Canada’s one stop platform and the #1 National voice to the rental housing industry

Removing rent control on new units won’t ease Toronto’s housing crisis, tenant and housing experts say

Posted in Appraisal, Bylaws / Regulations, CMHC, Communications, Development, Finance, Housing, Industry Trends, Legal, Legislation, Newsworthy, Real Estate Law, Rent Control, Tax Law, Tenancy Law

Removing rent control on new units won’t ease Toronto’s housing crisis, tenant and housing experts say

The Ontario government’s removal of rent controls on new, previously unoccupied rental units will mean higher housing costs in the future but won’t do much to relieve Toronto’s historically low vacancy rate, at least in the near term, say tenant and housing experts.

Starting immediately, rent control rules will no longer apply to buildings and flats being rented for the first time, the Progressive Conservative government announced in an economic statement on Thursday.

“Everybody who’s an existing tenant today is protected … but the challenge for the future is there is no supply … the one thing the government can do to bring in new supply is to open the market,” Finance Minister Vic Fedeli said.

Geordie Dent, executive director of the Federation of Metro Tenants’ Associations, called it a return to the “economic evictions” of former PC premier Mike Harris.

“When you were in a unit that had no rent control, the moment you would ask for maintenance or try to enforce any of your rights, you’d get hit with a $1,000 rent increase or a $500 rent increase,” he said.

It had the effect of pushing people out of their homes.

“There is no empirical evidence that rent control affects rental housing development one way or another. When rent control was gutted by Harris in 1997, we were promised thousands and thousands of new units. They did not materialize,” he said, citing zoning and tax incentives as the only effective ways of motivating housing development.

Landlords, who applauded the curtailed rent controls, also cautioned that it is a longer-term solution to boosting rental stock.

“Our belief is that exempting new construction from rent control will encourage companies to bring on new supply,” said Tony Irwin, CEO of the Federation of Rental Housing Providers. Its 2,200 members manage or own about 350,000 rental households in the province. But, he added, “This is not going to bring new supply online tomorrow. It will take some time, probably a few years.”

Under Ontario’s rent controls, landlords are only allowed a provincially capped annual increase. This year, it is 1.8 per cent. There are exceptions for building owners who make significant improvements to their property and a landlord can ask whatever rent they choose when a new tenant moves in.

Until last year, rent control applied only to buildings built before 1991 but, as part of its housing policy to boost affordability, the former Liberal government extended rent controls to all buildings in April 2017.

“I can see they’re trying to encourage new building but down the road there will be less and less units available that are under rent control,” said Rob Field, president of the Graydon Hall Tenants’ Association, representing 1,000 units in three high rises near Don Mills Rd. and Hwy. 401.

Field said his two-bedroom apartment is a good example of how rent control works.

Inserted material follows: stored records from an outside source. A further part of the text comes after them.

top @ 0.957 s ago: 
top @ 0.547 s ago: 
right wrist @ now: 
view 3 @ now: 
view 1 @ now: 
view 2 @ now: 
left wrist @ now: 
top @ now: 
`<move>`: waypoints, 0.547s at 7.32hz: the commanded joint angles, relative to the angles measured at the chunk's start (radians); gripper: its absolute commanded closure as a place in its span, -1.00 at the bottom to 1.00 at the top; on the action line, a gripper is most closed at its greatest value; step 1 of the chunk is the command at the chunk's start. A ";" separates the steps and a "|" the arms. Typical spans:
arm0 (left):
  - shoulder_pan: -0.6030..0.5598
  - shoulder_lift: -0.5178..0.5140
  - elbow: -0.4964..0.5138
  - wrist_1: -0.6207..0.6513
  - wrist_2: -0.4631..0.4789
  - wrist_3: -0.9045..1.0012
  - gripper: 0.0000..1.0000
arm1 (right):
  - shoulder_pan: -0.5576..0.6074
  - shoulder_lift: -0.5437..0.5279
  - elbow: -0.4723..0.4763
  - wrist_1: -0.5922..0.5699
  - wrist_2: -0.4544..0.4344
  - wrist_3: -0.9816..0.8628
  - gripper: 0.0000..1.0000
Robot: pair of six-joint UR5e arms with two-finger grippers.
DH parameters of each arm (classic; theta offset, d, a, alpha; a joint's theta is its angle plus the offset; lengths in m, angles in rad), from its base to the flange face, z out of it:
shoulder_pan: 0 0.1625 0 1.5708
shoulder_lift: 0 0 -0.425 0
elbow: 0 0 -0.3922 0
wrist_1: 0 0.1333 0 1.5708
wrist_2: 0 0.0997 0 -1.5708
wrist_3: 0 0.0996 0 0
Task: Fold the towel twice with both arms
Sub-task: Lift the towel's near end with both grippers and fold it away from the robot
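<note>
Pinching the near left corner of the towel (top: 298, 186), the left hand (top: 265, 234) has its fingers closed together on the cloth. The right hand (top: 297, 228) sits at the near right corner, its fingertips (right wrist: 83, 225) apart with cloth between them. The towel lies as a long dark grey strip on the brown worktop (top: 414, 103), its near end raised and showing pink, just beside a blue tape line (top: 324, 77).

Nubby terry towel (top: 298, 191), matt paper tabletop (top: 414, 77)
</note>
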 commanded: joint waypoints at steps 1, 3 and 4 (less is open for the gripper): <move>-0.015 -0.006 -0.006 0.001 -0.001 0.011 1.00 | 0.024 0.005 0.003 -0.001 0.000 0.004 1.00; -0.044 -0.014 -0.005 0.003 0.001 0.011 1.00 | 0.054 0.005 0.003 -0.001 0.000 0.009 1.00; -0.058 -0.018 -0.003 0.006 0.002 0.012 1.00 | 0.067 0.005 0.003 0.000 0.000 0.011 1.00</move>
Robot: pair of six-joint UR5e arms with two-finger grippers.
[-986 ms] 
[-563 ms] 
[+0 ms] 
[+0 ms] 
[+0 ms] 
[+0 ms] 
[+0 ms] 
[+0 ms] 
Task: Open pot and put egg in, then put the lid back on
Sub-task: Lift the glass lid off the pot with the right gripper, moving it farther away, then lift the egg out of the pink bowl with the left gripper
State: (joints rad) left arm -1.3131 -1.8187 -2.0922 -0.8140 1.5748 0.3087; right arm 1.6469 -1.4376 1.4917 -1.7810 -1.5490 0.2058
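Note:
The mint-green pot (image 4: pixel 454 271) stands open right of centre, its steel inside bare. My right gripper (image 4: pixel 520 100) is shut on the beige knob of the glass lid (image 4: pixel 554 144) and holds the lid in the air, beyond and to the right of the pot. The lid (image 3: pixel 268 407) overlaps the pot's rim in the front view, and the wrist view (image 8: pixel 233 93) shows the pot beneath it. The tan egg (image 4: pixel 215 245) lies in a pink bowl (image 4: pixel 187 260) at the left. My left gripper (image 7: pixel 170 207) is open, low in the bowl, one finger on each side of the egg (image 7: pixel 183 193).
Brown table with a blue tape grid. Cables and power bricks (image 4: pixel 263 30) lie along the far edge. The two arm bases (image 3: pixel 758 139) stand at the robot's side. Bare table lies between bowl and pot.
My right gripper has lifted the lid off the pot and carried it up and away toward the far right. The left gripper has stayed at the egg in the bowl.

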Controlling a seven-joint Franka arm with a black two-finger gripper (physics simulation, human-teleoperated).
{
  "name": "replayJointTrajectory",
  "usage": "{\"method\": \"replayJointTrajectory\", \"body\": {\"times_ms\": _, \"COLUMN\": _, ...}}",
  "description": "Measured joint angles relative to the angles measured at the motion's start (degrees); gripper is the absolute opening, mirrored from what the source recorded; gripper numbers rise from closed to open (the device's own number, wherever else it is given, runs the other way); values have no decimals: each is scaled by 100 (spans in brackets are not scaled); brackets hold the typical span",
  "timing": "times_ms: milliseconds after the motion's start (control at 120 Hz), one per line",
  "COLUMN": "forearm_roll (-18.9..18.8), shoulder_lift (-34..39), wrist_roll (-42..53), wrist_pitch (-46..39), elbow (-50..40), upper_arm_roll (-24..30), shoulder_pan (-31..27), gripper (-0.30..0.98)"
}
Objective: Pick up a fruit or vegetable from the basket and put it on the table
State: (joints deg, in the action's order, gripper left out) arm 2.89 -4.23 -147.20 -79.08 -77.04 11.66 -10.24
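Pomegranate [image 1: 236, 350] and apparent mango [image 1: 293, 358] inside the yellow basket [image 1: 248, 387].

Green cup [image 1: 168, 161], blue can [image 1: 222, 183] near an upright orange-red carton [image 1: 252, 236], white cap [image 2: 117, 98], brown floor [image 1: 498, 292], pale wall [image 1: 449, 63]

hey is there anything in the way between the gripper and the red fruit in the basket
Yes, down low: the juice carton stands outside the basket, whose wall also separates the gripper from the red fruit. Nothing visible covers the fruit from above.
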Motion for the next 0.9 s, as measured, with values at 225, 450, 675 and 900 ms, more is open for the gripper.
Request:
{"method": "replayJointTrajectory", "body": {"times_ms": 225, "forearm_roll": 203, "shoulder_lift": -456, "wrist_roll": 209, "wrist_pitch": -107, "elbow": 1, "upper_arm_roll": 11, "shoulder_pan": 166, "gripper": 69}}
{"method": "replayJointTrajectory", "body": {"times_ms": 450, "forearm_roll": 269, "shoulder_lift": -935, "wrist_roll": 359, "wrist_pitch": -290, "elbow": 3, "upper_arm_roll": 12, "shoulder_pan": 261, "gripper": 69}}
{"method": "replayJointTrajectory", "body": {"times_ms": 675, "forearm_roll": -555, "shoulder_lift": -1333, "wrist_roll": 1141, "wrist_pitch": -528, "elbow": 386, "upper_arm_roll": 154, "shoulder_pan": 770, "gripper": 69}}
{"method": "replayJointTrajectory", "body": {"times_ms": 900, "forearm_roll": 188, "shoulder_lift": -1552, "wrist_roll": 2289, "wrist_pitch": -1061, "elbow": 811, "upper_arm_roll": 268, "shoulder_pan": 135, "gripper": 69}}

He’s been there nine years and pays $1,379 a month. But the same apartment that changed hands now costs $1,700.

Some developers backed away from proposed rental projects immediately after the Liberals extended rent control last year. But that interest in rental development has since revived, said Shaun Hildebrand of Urbanation, a market research company that tracks development in the Toronto region.

There are about 12,000 rental units under construction in Toronto and proposals for another 40,000, he said. But it won’t be enough.

“We need to be building at a pace of probably at least 10,000 a year. To get there we would need to see the level of units under construction triple at least — above 30,000,” Hildebrand said.

The current vacancy rate of about 1 per cent has historically been closer to 2.5 or 3 per cent, he said.

Condos now make up a third of Toronto rentals and there are luxury rentals being built but they’re not much use to vulnerable tenants, who average about half the income of homeowners, said University of Toronto professor David Hulchanski.

Developers stopped building apartments when the federal government stopped subsidizing them, not because the province implemented rent controls, he said. The real issue is vacancy decontrol regulations that allow landlords to charge whatever they want when a tenant moves out.

“It’s an incentive to get rid of tenants,” Hulchanski said.

“Landlords are charging whatever they can get when a unit is empty. If you own a building in a poor neighbourhood you can’t soak them too much more. If you own the building in gentrifying neighbourhoods you do pretty good,” he said.

“It’s not the building of the units, it’s the affordability of the units that’s the problem,” said NDP Leader Andrea Horwath. “By getting rid of rent controls we’re just going to guarantee that those developers can charge whatever price they want.”

“I don’t know how raising peoples’ rents is helping the people,” said interim Liberal leader John Fraser.